Another gazeta.ru article on September 1 reported that residents in Khimki had been compelled “under pressure” to sign a petition being organized by Moscow Oblast authorities in support of plans to construct the Moscow-St. Petersburg highway through a protected forest. (Here’s a nice graphic of the proposed route and other possibilities.) Amazing how the authorities can drum up 20,000 valid signatures in a small city in a couple of days to support the felling of a protected forest, while opposition groups – according to the official versions – have to resort to all sorts of illegal trickery in their bids to get candidates on election ballots.

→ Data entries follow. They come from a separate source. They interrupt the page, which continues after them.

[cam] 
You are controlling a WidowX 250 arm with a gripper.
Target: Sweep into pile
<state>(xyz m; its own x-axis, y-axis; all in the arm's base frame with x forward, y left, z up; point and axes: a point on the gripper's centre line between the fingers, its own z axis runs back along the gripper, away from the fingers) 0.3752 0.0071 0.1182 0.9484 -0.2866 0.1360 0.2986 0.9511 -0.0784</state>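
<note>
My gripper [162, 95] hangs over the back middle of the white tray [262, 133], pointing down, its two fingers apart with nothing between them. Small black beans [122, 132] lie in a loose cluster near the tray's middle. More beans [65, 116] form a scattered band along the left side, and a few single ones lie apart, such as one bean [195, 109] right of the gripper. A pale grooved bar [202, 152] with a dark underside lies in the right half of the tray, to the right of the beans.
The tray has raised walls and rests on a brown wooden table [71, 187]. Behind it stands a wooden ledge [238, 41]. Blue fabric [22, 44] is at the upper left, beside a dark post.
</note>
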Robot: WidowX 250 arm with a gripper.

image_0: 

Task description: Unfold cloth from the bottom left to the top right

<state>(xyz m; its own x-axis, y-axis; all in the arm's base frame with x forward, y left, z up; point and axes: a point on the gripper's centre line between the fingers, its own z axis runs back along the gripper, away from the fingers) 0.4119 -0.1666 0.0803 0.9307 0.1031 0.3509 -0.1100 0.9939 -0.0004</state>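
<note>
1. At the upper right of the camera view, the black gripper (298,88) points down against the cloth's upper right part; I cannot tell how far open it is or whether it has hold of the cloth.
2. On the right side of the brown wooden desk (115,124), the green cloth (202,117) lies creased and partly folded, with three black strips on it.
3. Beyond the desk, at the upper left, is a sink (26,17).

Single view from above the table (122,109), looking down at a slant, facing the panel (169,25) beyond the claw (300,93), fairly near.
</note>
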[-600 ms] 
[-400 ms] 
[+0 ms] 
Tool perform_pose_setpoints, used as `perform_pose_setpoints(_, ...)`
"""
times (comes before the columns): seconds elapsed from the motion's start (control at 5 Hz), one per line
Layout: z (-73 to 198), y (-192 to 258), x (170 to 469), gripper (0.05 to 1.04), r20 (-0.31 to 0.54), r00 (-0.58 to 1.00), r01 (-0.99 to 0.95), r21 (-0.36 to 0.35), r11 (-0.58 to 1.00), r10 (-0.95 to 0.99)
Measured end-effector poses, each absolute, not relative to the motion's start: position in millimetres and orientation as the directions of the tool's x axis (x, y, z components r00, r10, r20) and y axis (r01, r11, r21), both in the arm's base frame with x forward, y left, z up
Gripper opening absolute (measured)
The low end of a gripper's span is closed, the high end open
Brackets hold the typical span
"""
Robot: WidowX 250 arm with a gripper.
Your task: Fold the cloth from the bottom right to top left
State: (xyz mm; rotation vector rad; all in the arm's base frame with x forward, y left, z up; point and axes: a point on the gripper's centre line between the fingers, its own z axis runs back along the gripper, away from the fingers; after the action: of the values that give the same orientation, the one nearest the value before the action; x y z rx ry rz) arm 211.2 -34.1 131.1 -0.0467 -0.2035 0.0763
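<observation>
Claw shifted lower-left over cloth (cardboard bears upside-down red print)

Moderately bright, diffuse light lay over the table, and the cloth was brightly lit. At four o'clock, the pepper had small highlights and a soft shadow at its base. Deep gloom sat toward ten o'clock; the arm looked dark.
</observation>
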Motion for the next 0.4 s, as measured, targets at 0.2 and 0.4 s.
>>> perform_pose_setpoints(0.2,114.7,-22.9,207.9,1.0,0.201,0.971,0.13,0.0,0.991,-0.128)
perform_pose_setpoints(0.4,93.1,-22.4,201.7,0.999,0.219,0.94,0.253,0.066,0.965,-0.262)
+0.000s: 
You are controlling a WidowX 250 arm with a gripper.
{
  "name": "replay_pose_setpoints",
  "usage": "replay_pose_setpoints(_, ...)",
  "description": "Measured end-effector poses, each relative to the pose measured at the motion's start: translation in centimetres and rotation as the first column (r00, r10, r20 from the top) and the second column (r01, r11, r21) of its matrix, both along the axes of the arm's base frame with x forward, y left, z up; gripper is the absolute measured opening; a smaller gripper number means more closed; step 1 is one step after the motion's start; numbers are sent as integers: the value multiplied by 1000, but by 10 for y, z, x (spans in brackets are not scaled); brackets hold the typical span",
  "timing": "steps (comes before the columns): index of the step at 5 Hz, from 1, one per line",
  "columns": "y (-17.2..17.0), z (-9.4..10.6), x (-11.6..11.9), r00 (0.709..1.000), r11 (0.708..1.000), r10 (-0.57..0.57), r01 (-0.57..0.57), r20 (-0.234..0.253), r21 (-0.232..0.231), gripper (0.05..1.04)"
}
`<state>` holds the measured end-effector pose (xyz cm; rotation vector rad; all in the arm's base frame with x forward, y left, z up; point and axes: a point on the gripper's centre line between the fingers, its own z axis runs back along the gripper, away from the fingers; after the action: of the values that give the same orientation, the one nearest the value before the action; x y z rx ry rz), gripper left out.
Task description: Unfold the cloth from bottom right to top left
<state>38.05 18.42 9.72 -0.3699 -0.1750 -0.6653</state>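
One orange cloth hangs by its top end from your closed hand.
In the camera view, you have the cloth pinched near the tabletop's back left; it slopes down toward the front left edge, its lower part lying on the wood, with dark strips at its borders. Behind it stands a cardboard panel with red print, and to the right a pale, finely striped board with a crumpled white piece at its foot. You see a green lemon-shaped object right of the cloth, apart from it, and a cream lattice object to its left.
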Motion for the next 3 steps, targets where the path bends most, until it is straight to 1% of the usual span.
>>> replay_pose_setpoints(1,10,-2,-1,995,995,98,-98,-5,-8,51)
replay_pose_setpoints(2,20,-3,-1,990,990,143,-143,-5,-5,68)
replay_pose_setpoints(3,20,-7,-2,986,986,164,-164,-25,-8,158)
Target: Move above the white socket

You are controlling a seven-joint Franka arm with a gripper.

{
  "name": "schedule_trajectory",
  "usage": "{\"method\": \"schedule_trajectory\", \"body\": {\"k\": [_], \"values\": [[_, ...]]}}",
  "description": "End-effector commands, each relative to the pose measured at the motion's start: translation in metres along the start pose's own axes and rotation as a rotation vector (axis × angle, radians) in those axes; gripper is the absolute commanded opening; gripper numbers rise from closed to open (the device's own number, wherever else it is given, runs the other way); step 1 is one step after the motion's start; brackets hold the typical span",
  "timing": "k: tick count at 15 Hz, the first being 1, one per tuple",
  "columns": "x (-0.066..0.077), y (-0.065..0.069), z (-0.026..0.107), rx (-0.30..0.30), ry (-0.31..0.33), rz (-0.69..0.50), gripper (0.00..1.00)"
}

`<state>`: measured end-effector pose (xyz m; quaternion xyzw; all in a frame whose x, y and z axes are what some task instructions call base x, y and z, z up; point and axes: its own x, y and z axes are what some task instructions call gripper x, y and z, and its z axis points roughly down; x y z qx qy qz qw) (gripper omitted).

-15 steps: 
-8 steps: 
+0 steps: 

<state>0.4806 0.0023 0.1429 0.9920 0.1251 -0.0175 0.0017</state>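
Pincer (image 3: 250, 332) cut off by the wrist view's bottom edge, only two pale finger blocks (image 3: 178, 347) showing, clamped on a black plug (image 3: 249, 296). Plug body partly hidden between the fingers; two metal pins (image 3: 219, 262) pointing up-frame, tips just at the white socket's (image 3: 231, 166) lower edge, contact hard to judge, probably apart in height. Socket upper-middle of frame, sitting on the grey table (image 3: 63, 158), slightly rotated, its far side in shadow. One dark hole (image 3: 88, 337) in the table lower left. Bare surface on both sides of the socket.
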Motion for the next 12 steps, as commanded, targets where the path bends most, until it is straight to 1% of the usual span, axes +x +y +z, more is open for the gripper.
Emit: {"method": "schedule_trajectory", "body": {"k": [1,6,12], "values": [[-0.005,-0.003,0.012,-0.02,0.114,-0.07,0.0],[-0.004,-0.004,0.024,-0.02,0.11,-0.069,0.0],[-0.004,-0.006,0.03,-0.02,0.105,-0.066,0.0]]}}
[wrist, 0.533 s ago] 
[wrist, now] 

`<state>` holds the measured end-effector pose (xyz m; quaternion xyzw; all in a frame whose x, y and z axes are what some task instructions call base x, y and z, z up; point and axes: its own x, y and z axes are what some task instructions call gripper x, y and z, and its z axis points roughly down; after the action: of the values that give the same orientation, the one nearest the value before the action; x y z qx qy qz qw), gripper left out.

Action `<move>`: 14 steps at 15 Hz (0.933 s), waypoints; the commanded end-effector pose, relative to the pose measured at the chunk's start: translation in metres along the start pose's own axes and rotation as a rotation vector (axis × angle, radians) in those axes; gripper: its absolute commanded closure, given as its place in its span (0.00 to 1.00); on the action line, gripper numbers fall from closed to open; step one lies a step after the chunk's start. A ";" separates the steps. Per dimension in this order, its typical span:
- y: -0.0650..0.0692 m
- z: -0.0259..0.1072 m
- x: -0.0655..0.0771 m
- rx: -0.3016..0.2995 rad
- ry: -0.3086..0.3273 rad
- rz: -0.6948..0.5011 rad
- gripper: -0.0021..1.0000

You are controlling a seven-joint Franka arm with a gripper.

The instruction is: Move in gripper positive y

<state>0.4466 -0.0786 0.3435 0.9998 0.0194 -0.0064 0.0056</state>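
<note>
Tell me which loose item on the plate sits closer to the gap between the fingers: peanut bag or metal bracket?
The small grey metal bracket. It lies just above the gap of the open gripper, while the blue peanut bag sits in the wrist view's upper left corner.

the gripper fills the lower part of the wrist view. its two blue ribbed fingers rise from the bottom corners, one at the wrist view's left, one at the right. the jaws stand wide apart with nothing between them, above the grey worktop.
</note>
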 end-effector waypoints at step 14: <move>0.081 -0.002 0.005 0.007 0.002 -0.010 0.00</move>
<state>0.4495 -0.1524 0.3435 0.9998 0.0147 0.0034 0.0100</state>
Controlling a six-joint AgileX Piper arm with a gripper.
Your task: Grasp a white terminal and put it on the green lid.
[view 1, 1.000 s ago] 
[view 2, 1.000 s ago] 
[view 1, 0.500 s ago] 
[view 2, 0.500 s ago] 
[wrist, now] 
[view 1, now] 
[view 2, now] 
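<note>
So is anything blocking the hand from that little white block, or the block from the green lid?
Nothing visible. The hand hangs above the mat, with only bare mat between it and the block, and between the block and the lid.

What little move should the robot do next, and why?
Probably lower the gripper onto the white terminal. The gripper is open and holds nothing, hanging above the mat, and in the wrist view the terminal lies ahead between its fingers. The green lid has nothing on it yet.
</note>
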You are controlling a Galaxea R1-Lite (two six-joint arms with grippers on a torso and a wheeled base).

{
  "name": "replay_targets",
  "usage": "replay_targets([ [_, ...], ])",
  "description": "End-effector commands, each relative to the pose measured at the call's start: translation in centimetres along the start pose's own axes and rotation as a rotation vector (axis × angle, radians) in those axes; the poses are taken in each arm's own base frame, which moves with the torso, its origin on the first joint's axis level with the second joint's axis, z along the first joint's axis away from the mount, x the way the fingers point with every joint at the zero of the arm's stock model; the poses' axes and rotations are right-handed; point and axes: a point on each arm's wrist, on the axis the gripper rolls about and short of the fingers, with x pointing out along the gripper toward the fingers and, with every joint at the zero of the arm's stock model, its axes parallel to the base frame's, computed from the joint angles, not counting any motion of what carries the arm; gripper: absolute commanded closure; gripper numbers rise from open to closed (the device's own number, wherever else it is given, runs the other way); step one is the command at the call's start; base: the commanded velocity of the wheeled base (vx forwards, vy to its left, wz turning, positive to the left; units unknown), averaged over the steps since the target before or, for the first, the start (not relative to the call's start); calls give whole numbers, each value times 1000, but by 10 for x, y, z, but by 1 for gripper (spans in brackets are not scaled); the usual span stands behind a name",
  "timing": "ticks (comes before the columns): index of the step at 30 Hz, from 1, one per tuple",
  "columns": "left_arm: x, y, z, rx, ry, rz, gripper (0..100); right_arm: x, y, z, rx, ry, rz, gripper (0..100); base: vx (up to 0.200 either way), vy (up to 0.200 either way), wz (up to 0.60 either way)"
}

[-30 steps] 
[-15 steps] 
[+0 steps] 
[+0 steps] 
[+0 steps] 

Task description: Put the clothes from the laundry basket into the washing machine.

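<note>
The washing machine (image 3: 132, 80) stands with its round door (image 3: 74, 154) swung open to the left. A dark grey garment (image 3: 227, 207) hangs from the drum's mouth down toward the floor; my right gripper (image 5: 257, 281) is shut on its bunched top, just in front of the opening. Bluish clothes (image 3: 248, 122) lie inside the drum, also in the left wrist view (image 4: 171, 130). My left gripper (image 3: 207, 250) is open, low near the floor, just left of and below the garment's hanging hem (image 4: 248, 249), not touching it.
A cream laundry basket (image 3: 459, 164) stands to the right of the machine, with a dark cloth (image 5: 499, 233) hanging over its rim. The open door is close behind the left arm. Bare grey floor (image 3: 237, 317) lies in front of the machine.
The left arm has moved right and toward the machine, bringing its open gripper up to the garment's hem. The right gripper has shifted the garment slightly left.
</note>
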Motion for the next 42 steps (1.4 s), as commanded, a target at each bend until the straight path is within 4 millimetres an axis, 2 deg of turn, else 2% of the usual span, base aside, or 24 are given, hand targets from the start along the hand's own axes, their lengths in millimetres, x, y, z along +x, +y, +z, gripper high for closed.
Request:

And “Vedomosti” reported this week that research has shown the Russian media are exaggerating the government’s efforts to combat corruption. According to the study, between early 2008 and late 2009, about 100 media stories concerning “exposing corruption” appeared each day. From late 2009 to the present, that figure jumped to 125 stories per day.
However, the actual number of corruption cases filed, according to the Justice Ministry, was basically unchanged (21,842 in 2007 and 23,518 in 2009, a 7.6 percent increase). Of the 2009 cases, 6,691 went to court; 3694 defendants received suspended sentences; 1,926 were fined; and 903 were sentenced to real prison time. That is, one person went to prison for every 25 corruption cases filed. Not a single defendant received the maximum sentence of three to five years in prison for “abuse of office” and only four were given the maximum sentence of five to eight years in prison for “bribe-taking.”
The article quotes Transparency International-Russia Director Yelena Panfilova as saying that the struggle against corruption in a systematically corrupt country is a political matter, not one for law enforcement or the courts.
And here’s one last example and you can decide for yourself whether there is any Potemkinization going on here. Media reported this week that unknown burglars had broken into the Moscow offices of the Investigative Committee’s department of “particularly important cases.” The office is handling, among other things, the case of the brutal beating in 2008 of Mikhail Beketov, the editor of a newspaper in Khimki that was relentless in reporting about the corruption surrounding the proposed highway project.
Officials say the thieves opened 18 filing cabinets and 25 locked safes. But all they took was a television and a video camera.